■ Activity
Each line below must be printed again exactly.

■ Provided material
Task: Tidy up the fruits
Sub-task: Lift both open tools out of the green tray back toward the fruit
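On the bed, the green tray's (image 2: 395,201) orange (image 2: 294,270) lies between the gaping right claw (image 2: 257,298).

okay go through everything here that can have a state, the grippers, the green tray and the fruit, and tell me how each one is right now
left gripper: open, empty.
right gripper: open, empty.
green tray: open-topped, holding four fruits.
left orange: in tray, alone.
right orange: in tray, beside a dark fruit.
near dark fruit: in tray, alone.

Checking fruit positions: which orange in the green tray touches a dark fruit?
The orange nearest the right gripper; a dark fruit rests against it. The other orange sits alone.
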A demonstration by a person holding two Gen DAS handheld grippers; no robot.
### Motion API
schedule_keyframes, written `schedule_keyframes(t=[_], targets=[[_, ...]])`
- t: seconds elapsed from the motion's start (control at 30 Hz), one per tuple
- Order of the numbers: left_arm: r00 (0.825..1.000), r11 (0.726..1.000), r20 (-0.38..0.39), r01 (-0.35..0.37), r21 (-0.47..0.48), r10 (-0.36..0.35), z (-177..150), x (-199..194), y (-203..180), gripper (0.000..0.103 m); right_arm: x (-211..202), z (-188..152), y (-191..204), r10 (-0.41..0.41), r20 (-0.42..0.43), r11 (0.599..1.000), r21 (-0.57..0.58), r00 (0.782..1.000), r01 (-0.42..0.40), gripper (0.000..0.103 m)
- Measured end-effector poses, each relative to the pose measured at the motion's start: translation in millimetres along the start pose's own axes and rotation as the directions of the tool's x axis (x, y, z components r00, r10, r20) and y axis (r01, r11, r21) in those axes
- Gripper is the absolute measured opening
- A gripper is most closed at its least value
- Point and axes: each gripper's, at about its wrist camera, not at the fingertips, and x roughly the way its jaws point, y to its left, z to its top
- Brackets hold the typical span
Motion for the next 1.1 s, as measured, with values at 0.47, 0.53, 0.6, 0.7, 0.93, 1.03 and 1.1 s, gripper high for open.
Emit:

■ Result of this task
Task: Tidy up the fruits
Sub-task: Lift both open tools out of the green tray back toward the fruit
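On the bed, the green tray's (image 2: 395,201) orange (image 2: 294,270) lies between the gaping right claw (image 2: 257,298).

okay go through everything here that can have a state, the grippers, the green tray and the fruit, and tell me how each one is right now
left gripper: open, empty.
right gripper: open, empty.
green tray: open-topped, holding four fruits.
left orange: in tray, alone.
right orange: in tray, beside a dark fruit.
near dark fruit: in tray, alone.

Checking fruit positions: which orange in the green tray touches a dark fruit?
The orange nearest the right gripper; a dark fruit rests against it. The other orange sits alone.
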A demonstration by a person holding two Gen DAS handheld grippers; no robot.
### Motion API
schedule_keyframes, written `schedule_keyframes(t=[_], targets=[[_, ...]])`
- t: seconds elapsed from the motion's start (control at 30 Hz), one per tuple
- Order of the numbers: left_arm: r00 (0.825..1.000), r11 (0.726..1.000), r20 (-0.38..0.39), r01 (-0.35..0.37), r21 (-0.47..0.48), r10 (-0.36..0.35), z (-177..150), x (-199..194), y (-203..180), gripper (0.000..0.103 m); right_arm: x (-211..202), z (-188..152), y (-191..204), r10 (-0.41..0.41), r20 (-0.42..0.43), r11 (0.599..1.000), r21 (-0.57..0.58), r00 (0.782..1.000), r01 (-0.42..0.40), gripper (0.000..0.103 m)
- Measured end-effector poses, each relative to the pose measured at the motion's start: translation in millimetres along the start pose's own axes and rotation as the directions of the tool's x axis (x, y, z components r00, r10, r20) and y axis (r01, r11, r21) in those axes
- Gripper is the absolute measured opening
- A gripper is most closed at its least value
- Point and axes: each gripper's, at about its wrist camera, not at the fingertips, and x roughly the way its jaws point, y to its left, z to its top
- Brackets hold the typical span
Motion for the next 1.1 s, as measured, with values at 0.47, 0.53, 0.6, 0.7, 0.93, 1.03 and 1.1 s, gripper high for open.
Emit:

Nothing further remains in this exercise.